Navigation control also provides several context menus by clicking the right-button of the mouse. As shown in Figure 2, the menus are:

3.3 Metric pane

The metric pane displays one or more performance metrics associated with entities to the left in the navigation pane. Entities in the tree view of the navigation pane are sorted at each level of the hierarchy by the metric in the selected column. When hpcviewer is launched, the leftmost metric column is the default selection and the navigation pane is sorted according to the values of that metric in descending order. One can change the selected metric by clicking on a column header. Clicking on the header of the selected column toggles the sort order between descending and ascending.

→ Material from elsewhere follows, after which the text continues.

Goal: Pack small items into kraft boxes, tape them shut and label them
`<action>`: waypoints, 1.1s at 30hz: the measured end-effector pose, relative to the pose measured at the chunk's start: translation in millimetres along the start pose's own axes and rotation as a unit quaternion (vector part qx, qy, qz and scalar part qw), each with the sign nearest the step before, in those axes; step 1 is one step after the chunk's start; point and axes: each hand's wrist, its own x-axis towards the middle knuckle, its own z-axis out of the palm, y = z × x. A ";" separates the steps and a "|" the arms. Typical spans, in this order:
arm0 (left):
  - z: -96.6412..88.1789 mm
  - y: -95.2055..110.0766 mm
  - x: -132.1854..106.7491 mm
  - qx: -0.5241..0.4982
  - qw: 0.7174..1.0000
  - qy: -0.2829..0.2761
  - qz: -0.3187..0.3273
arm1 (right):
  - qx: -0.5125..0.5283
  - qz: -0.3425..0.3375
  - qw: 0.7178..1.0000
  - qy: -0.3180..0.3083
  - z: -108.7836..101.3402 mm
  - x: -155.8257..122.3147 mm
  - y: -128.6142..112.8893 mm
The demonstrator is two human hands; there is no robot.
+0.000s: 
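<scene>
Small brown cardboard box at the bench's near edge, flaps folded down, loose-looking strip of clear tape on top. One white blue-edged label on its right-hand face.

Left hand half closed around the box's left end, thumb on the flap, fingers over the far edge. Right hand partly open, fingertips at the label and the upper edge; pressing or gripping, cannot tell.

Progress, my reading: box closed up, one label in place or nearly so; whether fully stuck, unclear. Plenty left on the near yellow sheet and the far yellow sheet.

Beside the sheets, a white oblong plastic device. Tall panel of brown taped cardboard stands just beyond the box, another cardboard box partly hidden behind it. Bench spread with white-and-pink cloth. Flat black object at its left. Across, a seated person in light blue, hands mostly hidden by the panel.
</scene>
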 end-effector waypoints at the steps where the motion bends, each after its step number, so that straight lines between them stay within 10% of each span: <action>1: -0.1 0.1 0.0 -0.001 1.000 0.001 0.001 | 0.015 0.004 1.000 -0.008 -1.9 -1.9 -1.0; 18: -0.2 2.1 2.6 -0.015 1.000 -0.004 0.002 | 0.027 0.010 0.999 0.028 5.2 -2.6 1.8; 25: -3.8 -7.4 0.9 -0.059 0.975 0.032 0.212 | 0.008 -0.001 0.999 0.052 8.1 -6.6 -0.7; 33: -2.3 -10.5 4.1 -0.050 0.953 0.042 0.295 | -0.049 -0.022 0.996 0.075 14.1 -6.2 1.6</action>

During analysis, one often wants to consider the relationship between two metrics. This is easier when the metrics of interest are in adjacent columns of the metric pane. One can change the order of columns in the metric pane by selecting the column header for a metric and then dragging it left or right to its desired position. The metric pane also includes scroll bars for horizontal scrolling (to reveal other metrics) and vertical scrolling (to reveal other scopes). Vertical scrolling of the metric and navigation panes is synchronized.

4 Understanding Metrics

hpcviewer can present an arbitrary collection of performance metrics gathered during one or more runs, or compute derived metrics expressed as formulae with existing metrics as terms.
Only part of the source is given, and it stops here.